Using the data below, set down every line from the one containing "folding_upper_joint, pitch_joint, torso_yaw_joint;" through the one containing "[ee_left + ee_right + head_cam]", inclusive and unchanged. Pictures are to be skipped.

■ **INFORMATION PROVIDED**
"""

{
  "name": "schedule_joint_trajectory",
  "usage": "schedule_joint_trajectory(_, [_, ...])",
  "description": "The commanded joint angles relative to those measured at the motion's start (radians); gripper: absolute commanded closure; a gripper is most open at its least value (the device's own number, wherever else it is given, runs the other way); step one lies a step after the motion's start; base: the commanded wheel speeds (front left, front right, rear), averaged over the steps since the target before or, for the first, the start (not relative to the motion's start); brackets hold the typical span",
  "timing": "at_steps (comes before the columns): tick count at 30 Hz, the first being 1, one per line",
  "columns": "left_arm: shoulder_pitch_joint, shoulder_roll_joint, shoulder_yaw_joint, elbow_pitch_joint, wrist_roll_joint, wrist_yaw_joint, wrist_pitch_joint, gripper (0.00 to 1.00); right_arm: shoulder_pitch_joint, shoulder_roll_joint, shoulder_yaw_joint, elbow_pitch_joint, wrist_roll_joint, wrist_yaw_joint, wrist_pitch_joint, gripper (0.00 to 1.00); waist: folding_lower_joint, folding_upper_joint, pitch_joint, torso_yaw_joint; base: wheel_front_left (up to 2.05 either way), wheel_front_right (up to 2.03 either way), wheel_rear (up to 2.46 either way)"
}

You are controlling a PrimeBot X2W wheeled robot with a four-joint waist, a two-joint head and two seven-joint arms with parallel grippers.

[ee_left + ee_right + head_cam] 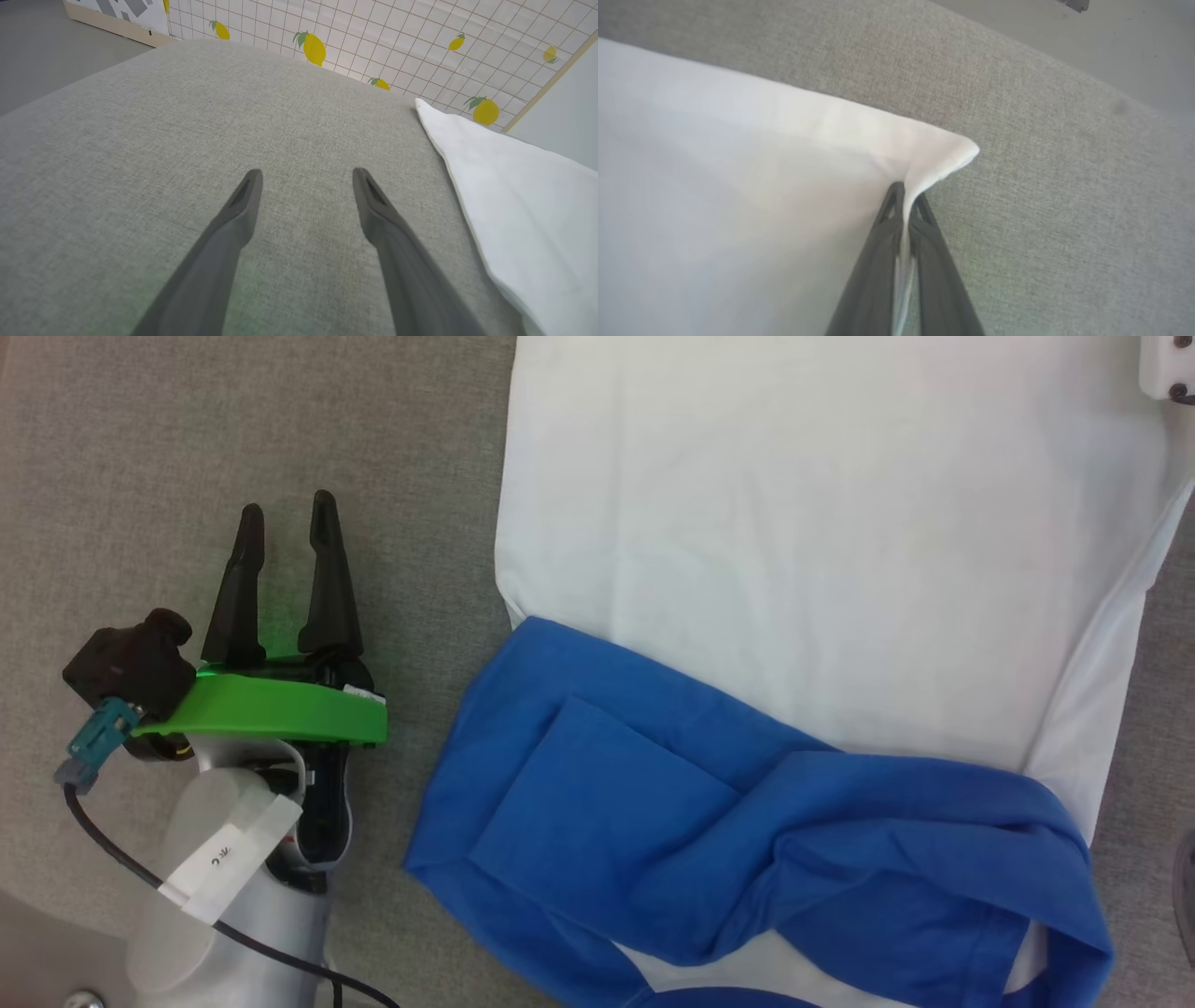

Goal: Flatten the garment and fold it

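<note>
Shirt (pixel 794 523) lies spread on the grey counter (pixel 233 429) across centre and right of the head view, long axis up the frame, blue sleeve (pixel 653 803) crumpled at lower middle. Left tool (pixel 288 504), jaws apart and empty, stands just left of it, nearest that sleeve. Right tool (pixel 906 193) is pinched on a white corner (pixel 957 154).

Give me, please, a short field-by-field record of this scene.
surface: grey fabric surface
garment: white garment lying spread on the surface
sleeves: blue sleeve fabric bunched and creased across the garment's near end
left gripper: left gripper open, empty, over bare grey fabric to the left of the garment
right gripper: right gripper shut on a white corner of the garment
backdrop: lemon-print tiled wall beyond the surface
</note>
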Motion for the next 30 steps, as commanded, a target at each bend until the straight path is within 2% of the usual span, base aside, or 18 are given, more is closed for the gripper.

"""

■ **ANSWER BOX**
  "columns": "left_arm: shoulder_pitch_joint, shoulder_roll_joint, shoulder_yaw_joint, elbow_pitch_joint, wrist_roll_joint, wrist_yaw_joint, wrist_pitch_joint, gripper (0.00 to 1.00); right_arm: shoulder_pitch_joint, shoulder_roll_joint, shoulder_yaw_joint, elbow_pitch_joint, wrist_roll_joint, wrist_yaw_joint, wrist_pitch_joint, gripper (0.00 to 1.00); waist: folding_lower_joint, folding_upper_joint, pitch_joint, torso_yaw_joint; base: wheel_front_left (up to 2.05 either way), wheel_front_right (up to 2.03 either way), wheel_rear (up to 2.46 either way)"
}

You are controlling a PrimeBot X2W wheeled robot with a four-joint waist, a two-joint head and two seven-joint arms with parallel grippers.

[ee_left + ee_right + head_cam] 

Nothing remains to add to the answer.